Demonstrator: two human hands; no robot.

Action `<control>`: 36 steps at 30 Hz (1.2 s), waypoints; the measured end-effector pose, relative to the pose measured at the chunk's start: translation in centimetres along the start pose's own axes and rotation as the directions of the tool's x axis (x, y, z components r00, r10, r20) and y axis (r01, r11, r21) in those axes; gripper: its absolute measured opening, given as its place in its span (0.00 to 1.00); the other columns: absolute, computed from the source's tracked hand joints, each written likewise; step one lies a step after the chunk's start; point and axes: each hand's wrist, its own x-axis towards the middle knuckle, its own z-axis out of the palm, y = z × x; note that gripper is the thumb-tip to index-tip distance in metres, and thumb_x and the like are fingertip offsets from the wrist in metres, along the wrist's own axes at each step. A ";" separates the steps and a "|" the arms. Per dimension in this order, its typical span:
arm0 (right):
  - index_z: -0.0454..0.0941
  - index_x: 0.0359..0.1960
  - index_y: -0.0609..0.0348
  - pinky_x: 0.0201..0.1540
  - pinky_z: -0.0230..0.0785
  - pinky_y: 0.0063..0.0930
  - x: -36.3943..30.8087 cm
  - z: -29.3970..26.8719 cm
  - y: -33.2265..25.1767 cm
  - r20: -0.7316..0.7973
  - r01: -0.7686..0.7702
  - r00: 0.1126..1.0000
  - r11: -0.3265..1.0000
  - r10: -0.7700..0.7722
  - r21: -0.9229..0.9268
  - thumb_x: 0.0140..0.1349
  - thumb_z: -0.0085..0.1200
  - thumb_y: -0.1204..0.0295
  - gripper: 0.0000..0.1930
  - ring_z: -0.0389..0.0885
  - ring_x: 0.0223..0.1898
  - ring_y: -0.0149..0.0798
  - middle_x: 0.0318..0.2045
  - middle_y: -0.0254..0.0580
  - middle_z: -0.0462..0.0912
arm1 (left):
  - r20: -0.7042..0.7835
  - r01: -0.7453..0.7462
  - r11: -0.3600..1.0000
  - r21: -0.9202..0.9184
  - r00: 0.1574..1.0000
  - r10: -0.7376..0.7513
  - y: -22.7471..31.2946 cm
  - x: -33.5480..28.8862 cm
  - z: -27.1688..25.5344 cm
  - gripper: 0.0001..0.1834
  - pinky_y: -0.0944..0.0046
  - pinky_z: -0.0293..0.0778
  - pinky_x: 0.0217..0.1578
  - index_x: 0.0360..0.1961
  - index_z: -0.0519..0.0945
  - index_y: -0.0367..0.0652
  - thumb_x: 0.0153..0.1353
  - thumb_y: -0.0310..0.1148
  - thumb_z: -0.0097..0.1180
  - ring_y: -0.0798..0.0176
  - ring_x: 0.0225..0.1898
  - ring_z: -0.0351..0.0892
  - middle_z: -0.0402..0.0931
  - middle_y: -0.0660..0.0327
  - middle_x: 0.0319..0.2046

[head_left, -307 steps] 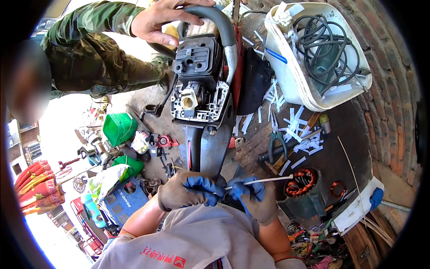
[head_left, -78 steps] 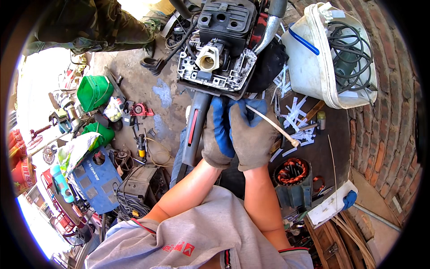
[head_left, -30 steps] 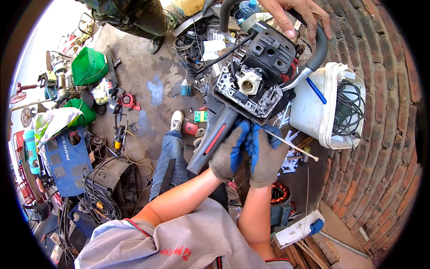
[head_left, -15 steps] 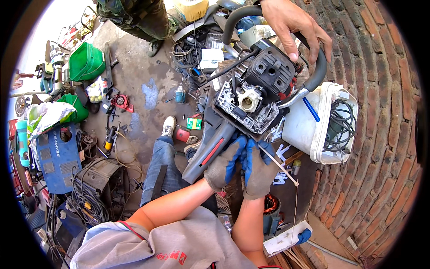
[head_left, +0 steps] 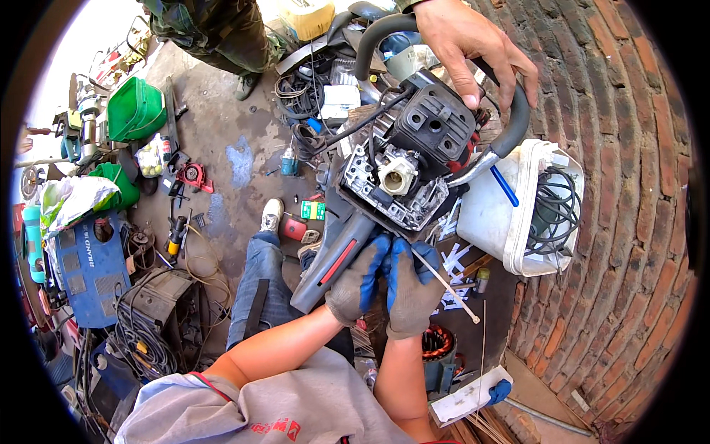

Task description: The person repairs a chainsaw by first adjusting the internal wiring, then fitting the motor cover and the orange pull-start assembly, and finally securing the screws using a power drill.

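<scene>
A partly stripped chainsaw-like machine (head_left: 436, 126) stands tilted before me, its engine and pale intake fitting (head_left: 396, 177) exposed. Its grey rear handle (head_left: 329, 263) with a red stripe slopes toward my left side. Both my hands wear grey-and-blue gloves and meet just under the near edge of the machine. My left hand (head_left: 359, 285) is closed beside the rear handle; its fingertips and anything in them are hidden. In my right hand (head_left: 411, 292), also closed, is a thin pale rod (head_left: 451, 290) with a small knob at its outer end. Another person's bare hand (head_left: 477, 48) grips the curved front handle (head_left: 521, 118).
A white bucket (head_left: 488, 222) holding black cable stands right, by the brick wall (head_left: 592, 311). Small white strips and a copper-wound motor part (head_left: 438, 342) lie below it. Left are green buckets (head_left: 137, 109), a blue machine case (head_left: 92, 270) and coiled cables (head_left: 144, 340).
The rod's knobbed end has dipped a little, so the rod slants more steeply. Both gloved hands stay together under the machine. The whole view has shifted slightly.
</scene>
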 end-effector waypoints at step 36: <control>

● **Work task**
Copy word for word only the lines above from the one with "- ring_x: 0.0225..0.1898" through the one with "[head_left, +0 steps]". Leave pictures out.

● **Response area**
  - ring_x: 0.0225..0.1898
  - ring_z: -0.0351..0.0892
  - middle_z: -0.0402..0.0931
  - middle_y: -0.0660..0.0327
  - middle_x: 0.0319..0.2046

[head_left, -307 steps] 
[head_left, -78 steps] 
[head_left, -30 steps] 
[head_left, -15 steps] 
[head_left, +0 steps] 

The work on this exercise is now complete.